The lab works to understand and model how vegetation responds to climate change and how those changes in turn affect energy, water and carbon cycles. In 2007, Running shared the Nobel Peace Prize for his work as a lead author on the Intergovernmental Panel on Climate Change.

The new media universe, he feels, might adequately communicate facts, despite the declining number of journalists dedicated to the beat. But in the current haze of countless science blogs and websites, his money is still on old money: He trusts that authoritative science reporting will evolve based largely on reputations built in a traditional-media orbit.

Q&A

In this question-and-answer session, Running shares his thoughts about how new media is changing the landscape for science news.

MediaShift: From where you sit, what is the most important change in the way science news is shared these days?

Dr. Steve Running: I think we’re getting a democratization of science information that’s healthy. The big two journals, Science and Nature, have had a select set of trusted journalists who get a paper in advance and write press reports on it. The minute the embargo is lifted, it floods the news wires with all the latest new science. Well, the other journals have figured this out, and I’m starting to see news from a variety of journals, some of them really technical, disciplinary journals, show up in my local newspaper.

Science and Nature won’t have a monopoly the way they have in the past. I think we are getting a wider array of science findings being translated into the popular press. I think that’s good.

People are also seeing journal articles faster. What some of the journals are doing now is, the minute your paper has passed peer review and been accepted, they post it online. A story can still be in the print queue for months, but once they’re posted electronically, they are open to the public. Whether journalists are watching these, I don’t know. That suggests that this embargo game is going to fall apart.

The flip side of it, though, is quality control. I’m also seeing some of these journal studies coming out before a paper goes through peer review. There’s certainly the potential for quality control to unravel.

MS: The number of science news blogs has exploded as the number of mainstream journalists dedicated to covering science has decreased. Some bloggers are scientists, some are not. How do you feel about the ascendance of bloggers as an important source of science news?

SR: I think as a forum for discussion blogs are probably faster and way more interactive than old-time journalism. I don’t like the idea of original research coming out in that way because of the peer review issue. What makes peer review work is a whole system where people’s credibility has been vetted over the years by their performance. There’s no way to shortcut it. Peer review can go wrong, but it’s the best quality control for facts we’ve ever found and the blogosphere just doesn’t have it.

If the host of a blog is a leading expert in a field, they might very carefully screen what’s posted. I imagine through time the best blogs will emerge as the best at least in part because of that kind of quality control. The lesser blogs will just be the chattering masses, with factual basis being optional in too many cases.

MS: The flip side of blogs, in a way, are websites devoted to presenting original research to a general audience directly through a university’s press office. I’m thinking of sites such as Futurity.org, which features stories written from press releases from some 60 universities. It cuts out the journalist middleman. No new reporting is done, though a release might be rewritten to make it more engaging.

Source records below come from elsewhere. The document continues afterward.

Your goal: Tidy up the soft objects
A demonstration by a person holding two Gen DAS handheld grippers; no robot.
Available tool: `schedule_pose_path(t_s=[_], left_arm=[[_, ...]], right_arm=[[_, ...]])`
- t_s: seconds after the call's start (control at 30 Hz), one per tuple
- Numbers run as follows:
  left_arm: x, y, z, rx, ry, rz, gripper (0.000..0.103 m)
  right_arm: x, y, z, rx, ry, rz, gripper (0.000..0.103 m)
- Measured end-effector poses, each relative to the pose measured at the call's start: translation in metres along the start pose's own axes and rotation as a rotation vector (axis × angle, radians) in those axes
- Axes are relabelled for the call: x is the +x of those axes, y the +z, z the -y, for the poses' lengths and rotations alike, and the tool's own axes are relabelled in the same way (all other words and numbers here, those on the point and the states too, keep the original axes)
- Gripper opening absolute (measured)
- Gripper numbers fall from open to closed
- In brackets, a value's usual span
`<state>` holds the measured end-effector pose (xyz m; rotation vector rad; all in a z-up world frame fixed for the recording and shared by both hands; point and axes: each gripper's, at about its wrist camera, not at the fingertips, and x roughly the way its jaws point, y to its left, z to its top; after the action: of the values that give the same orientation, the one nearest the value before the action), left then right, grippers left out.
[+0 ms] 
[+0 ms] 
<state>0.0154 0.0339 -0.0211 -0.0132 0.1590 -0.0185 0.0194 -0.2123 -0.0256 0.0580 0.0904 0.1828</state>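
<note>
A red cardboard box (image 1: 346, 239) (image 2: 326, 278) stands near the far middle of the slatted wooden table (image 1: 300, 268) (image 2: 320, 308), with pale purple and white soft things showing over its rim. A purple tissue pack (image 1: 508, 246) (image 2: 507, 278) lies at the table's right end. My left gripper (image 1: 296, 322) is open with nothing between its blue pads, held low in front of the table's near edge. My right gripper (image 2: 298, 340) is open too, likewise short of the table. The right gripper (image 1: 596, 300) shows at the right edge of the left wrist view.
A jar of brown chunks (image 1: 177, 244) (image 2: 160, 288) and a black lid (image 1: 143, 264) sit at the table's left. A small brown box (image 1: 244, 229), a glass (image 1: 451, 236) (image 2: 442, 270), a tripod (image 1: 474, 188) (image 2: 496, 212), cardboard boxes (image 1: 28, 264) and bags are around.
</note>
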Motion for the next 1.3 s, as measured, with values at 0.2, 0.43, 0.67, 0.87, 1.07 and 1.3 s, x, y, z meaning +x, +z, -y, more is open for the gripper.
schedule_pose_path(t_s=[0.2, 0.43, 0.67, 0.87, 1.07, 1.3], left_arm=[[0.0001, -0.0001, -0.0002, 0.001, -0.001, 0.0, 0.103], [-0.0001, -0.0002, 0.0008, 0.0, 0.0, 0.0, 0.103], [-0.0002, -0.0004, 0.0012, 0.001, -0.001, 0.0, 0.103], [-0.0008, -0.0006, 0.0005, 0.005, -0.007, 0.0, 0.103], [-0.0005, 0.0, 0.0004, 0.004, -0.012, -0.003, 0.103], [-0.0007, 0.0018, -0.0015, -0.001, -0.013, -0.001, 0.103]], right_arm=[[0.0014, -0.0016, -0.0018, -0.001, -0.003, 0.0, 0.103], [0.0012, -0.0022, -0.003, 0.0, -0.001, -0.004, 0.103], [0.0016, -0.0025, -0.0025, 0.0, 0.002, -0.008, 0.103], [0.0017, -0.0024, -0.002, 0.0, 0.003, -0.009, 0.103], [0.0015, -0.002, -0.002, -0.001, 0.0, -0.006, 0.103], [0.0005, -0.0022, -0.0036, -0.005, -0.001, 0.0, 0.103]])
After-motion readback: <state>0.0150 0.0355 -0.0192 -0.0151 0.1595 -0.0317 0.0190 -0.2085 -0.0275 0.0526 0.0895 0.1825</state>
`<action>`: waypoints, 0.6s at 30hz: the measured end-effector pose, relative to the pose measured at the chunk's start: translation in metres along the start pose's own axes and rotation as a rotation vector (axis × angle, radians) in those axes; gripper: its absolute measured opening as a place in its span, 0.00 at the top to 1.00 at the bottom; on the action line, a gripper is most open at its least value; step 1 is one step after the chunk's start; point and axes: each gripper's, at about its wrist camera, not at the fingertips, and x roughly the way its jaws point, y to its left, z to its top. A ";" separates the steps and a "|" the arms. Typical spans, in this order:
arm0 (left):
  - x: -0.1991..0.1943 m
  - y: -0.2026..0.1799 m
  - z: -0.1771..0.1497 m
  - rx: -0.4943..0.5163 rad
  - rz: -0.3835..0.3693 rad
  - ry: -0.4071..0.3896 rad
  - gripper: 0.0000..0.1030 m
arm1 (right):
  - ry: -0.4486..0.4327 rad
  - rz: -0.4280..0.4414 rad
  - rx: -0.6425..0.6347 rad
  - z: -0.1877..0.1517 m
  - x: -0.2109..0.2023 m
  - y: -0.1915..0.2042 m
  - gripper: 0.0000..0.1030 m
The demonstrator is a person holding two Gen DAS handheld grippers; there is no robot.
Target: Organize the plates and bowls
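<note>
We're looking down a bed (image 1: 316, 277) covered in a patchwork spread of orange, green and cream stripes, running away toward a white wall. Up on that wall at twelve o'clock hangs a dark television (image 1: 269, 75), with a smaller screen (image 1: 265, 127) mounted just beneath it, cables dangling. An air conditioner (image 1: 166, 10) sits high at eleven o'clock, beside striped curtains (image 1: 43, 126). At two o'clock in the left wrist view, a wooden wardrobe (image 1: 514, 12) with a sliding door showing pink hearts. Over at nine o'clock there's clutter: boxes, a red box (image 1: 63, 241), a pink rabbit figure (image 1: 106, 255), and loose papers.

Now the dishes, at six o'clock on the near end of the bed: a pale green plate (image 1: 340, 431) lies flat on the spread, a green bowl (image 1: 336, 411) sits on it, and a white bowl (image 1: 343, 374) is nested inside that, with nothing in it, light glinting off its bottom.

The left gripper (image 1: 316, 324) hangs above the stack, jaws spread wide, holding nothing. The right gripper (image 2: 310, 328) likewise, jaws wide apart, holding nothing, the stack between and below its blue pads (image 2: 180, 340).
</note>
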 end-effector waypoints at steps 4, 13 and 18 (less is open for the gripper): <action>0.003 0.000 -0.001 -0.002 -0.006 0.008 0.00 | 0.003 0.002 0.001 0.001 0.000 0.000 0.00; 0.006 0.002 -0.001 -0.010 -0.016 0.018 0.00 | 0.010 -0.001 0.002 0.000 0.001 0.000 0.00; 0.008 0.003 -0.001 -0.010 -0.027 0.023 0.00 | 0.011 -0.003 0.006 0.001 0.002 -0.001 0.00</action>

Is that a good thing? Does something go missing when that journalist is cut out, or does it simply speed the release of new research?

SR: If the university’s news and publication office people are competent it could be that it works just fine. I see it all the time now that journalists don’t rewrite a thing. They’ll summarize the exact same text as the press release. It’s possible that this really is a migration of science journalism from the newspaper to university press offices. And that might be just fine, might even be better if the university has more incentive to make sure they get the science right. As a publishing scientist, that’s at least neutral, and it might even be beneficial. Of course, then the burden of quality control ends up resting in the university’s press office, and they’d better get it right or else garbage goes out the door.

video as a translator

MS: Some people feel video is a game changer for science communication. How do you feel about that?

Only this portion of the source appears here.